# Fibre Broadband connection



## Juddy (10 May 2019)

Good news - Fibre Broadband is finally live in our area (north Tipp). However, I'm starting to think the problems start from here, i.e. what provider I go with? A guy in the know recommended that I go with Eir for the first year to get the connection up and running - he said that if I go with a different provider there will be just over and back between this provider and Eir and it will become my problem. As per many other threads here, I cannot get through to Eir. The thought of having to deal with them on something so important is scary. Any thoughts?


----------



## Páid (10 May 2019)

Do you already have Sky?

You could get it as part of a bundle with them.


----------



## Blackrock1 (10 May 2019)

sky dont really bundle the FTTH its a standalone product for now. I had it with eir for a year and then moved to sky as they are cheaper and eir wouldnt price match. I dont even use either of their routers which is one of the benefits of FTTH you can use your own equipment. Im using a ubiquiti USG.


----------



## Juddy (10 May 2019)

No don't have Sky. Just wondering has anyone gone with a supplier other than Eir to get the initial connection up and running and found that there was problems getting the connection sorted because it Eir's line and if you don't go with them they can make it awkward?


----------



## peemac (11 May 2019)

Sky have a €39/month. 12 month contract, 2 year price guarantee.

€109 installation if you are a customer
€200 if not a customer


All installations done by independent contractors, so should be no different than eir


----------



## cremeegg (12 May 2019)

Juddy said:


> A guy in the know recommended that I go with Eir for the first year to get the connection up and running



Your guy knows nothing. Stay away from eir. 

FTTH was installed in our area just before Christmas. All the neighbours wanted to get it in, we tried every provider, no one could commit to a date because eir needed to show the fibre as live on their system, even though the fibre actually was live, one house had a successful install, before eir changed the status.
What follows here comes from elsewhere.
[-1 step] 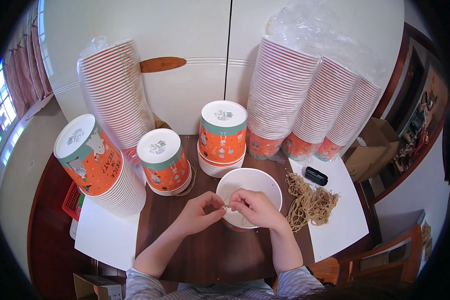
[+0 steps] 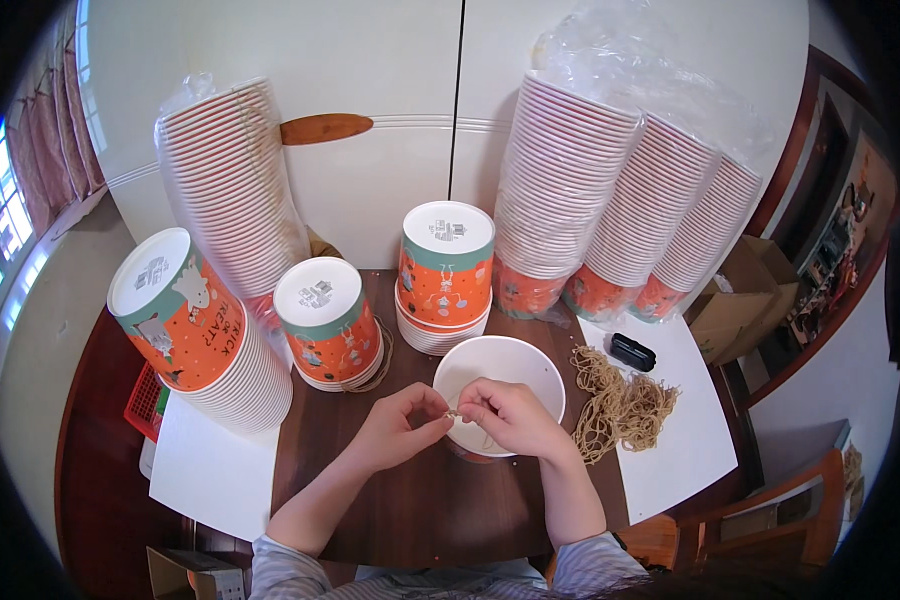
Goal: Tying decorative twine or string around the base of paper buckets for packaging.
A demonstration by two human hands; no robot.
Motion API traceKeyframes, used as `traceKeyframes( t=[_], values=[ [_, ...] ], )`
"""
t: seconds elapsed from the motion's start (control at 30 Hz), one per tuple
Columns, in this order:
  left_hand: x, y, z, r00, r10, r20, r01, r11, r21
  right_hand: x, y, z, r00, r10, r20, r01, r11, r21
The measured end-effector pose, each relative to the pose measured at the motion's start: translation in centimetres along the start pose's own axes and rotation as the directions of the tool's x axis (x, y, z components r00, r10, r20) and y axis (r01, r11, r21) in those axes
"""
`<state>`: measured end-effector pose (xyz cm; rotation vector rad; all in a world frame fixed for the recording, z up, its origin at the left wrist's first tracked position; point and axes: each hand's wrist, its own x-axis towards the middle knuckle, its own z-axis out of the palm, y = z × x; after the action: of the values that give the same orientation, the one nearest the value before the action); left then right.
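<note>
Head view: virtually no change vs. prev. frame; both hands held pose, so cord work prob. stood mid-step. L hand [image 2: 402,428] and R hand [image 2: 515,418] pinched 1 thin cord [image 2: 452,413] over open bucket [image 2: 535,375]; tan cord pile [image 2: 645,422] lay right of grip, 1 upturned bucket stack [image 2: 446,285] beyond.

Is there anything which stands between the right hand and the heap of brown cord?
In this view, yes: the right rim of the open bucket lies between the right hand and the cord heap. The black case lies beyond the heap, not between them.
</note>
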<state>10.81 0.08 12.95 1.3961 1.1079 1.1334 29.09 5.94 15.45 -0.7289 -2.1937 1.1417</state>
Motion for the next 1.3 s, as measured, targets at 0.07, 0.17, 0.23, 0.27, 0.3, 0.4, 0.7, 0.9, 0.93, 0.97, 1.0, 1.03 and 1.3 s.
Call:
traceKeyframes(
  t=[0.07,0.17,0.23,0.27,0.3,0.4,0.7,0.9,0.93,0.97,1.0,1.03,1.3],
  values=[
    [0.0,0.2,-0.2,0.988,0.15,-0.038,-0.136,0.96,0.246,0.0,0.0,0.0,1.0,-0.003,0.001,0.003,1.0,-0.011],
    [0.2,-0.2,-0.3,0.94,0.336,-0.058,-0.275,0.847,0.455,0.0,0.2,0.2,1.0,-0.02,-0.009,0.02,0.999,-0.026],
    [0.0,-0.3,-0.1,0.926,0.37,-0.08,-0.302,0.85,0.431,0.0,0.2,0.2,0.999,-0.035,-0.019,0.034,0.999,-0.028],
    [-0.1,-0.1,0.1,0.952,0.278,-0.124,-0.231,0.925,0.3,0.0,0.2,0.2,0.999,-0.028,-0.018,0.028,0.999,-0.031],
    [-0.2,0.0,0.3,0.972,0.179,-0.154,-0.154,0.975,0.161,-0.1,0.2,0.2,1.0,-0.022,-0.016,0.021,0.999,-0.034],
    [-0.3,0.1,0.5,0.977,0.145,-0.157,-0.131,0.987,0.093,0.0,0.0,0.3,1.0,-0.012,-0.014,0.012,1.0,-0.027],
    [-0.2,-0.3,0.3,0.979,0.123,-0.16,-0.103,0.986,0.128,0.1,0.2,0.7,0.999,-0.038,-0.03,0.037,0.999,-0.01],
    [-0.1,0.7,0.9,0.976,0.12,-0.18,-0.121,0.993,0.004,0.1,0.1,0.6,0.999,-0.024,-0.03,0.024,1.0,-0.01],
    [-0.1,0.6,0.8,0.976,0.12,-0.18,-0.121,0.993,0.004,0.1,0.0,0.5,0.999,-0.024,-0.03,0.023,1.0,-0.01],
    [-0.2,0.5,0.6,0.98,0.103,-0.171,-0.095,0.994,0.058,0.1,-0.1,0.5,1.0,-0.013,-0.024,0.013,1.0,-0.013],
    [-0.2,0.4,0.5,0.983,0.087,-0.162,-0.069,0.991,0.111,0.1,-0.2,0.5,1.0,-0.002,-0.018,0.002,1.0,-0.016],
    [-0.3,0.3,0.5,0.983,0.087,-0.163,-0.069,0.991,0.111,0.1,-0.1,0.5,1.0,-0.003,-0.017,0.002,1.0,-0.016],
    [-0.1,-0.1,0.5,0.978,0.099,-0.182,-0.091,0.995,0.049,0.0,0.1,0.5,0.995,-0.086,-0.048,0.08,0.991,-0.106]
  ],
)
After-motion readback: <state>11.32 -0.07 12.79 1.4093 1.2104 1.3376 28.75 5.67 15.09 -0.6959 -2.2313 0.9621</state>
I signed up with eir on the basis that as they had the fibre they might be the first to be able to do the install. They said the system would be live in 3 weeks and I would be installed within a further 2 weeks. 6 weeks later the system still not shown as live by eir.

When they eventually showed the signal as live. All the other companies installed their customers, including me, as I signed up with another also. By end of March everyone was hooked up. Early April eir knocked on doors asking people if they would be interested in broadband.


----------



## peemac (12 May 2019)

cremeegg said:


> Your guy knows nothing. Stay away from eir.


I wouldn't say that. I'd say his info is about 2 /3 years old. (possibly more)

Eir were known to be very slow in connecting up lines for competitors

If my memory serves me, comreg got involved and it changed


----------



## Blackrock1 (13 May 2019)

peemac said:


> Sky have a €39/month. 12 month contract, 2 year price guarantee.
> 
> €109 installation if you are a customer
> €200 if not a customer
> ...



for FTTH? do you have a link?


----------



## Juddy (13 May 2019)

cremeegg said:


> Your guy knows nothing. Stay away from eir.
> 
> FTTH was installed in our area just before Christmas. All the neighbours wanted to get it in, we tried every provider, no one could commit to a date because eir needed to show the fibre as live on their system, even though the fibre actually was live, one house had a successful install, before eir changed the status.
> 
> ...



Who did you go with and are you happy with them?


----------



## peemac (13 May 2019)

Blackrock1 said:


> for FTTH? do you have a link?


yep (they call it "Ultra")-


----------



## Blackrock1 (13 May 2019)

peemac said:


> yep (they call it "Ultra")-



thanks i took the 50 euro package from them, prices havent changed, the 39 is for 150, still not bad!


----------



## cremeegg (13 May 2019)

Juddy said:


> Who did you go with and are you happy with them?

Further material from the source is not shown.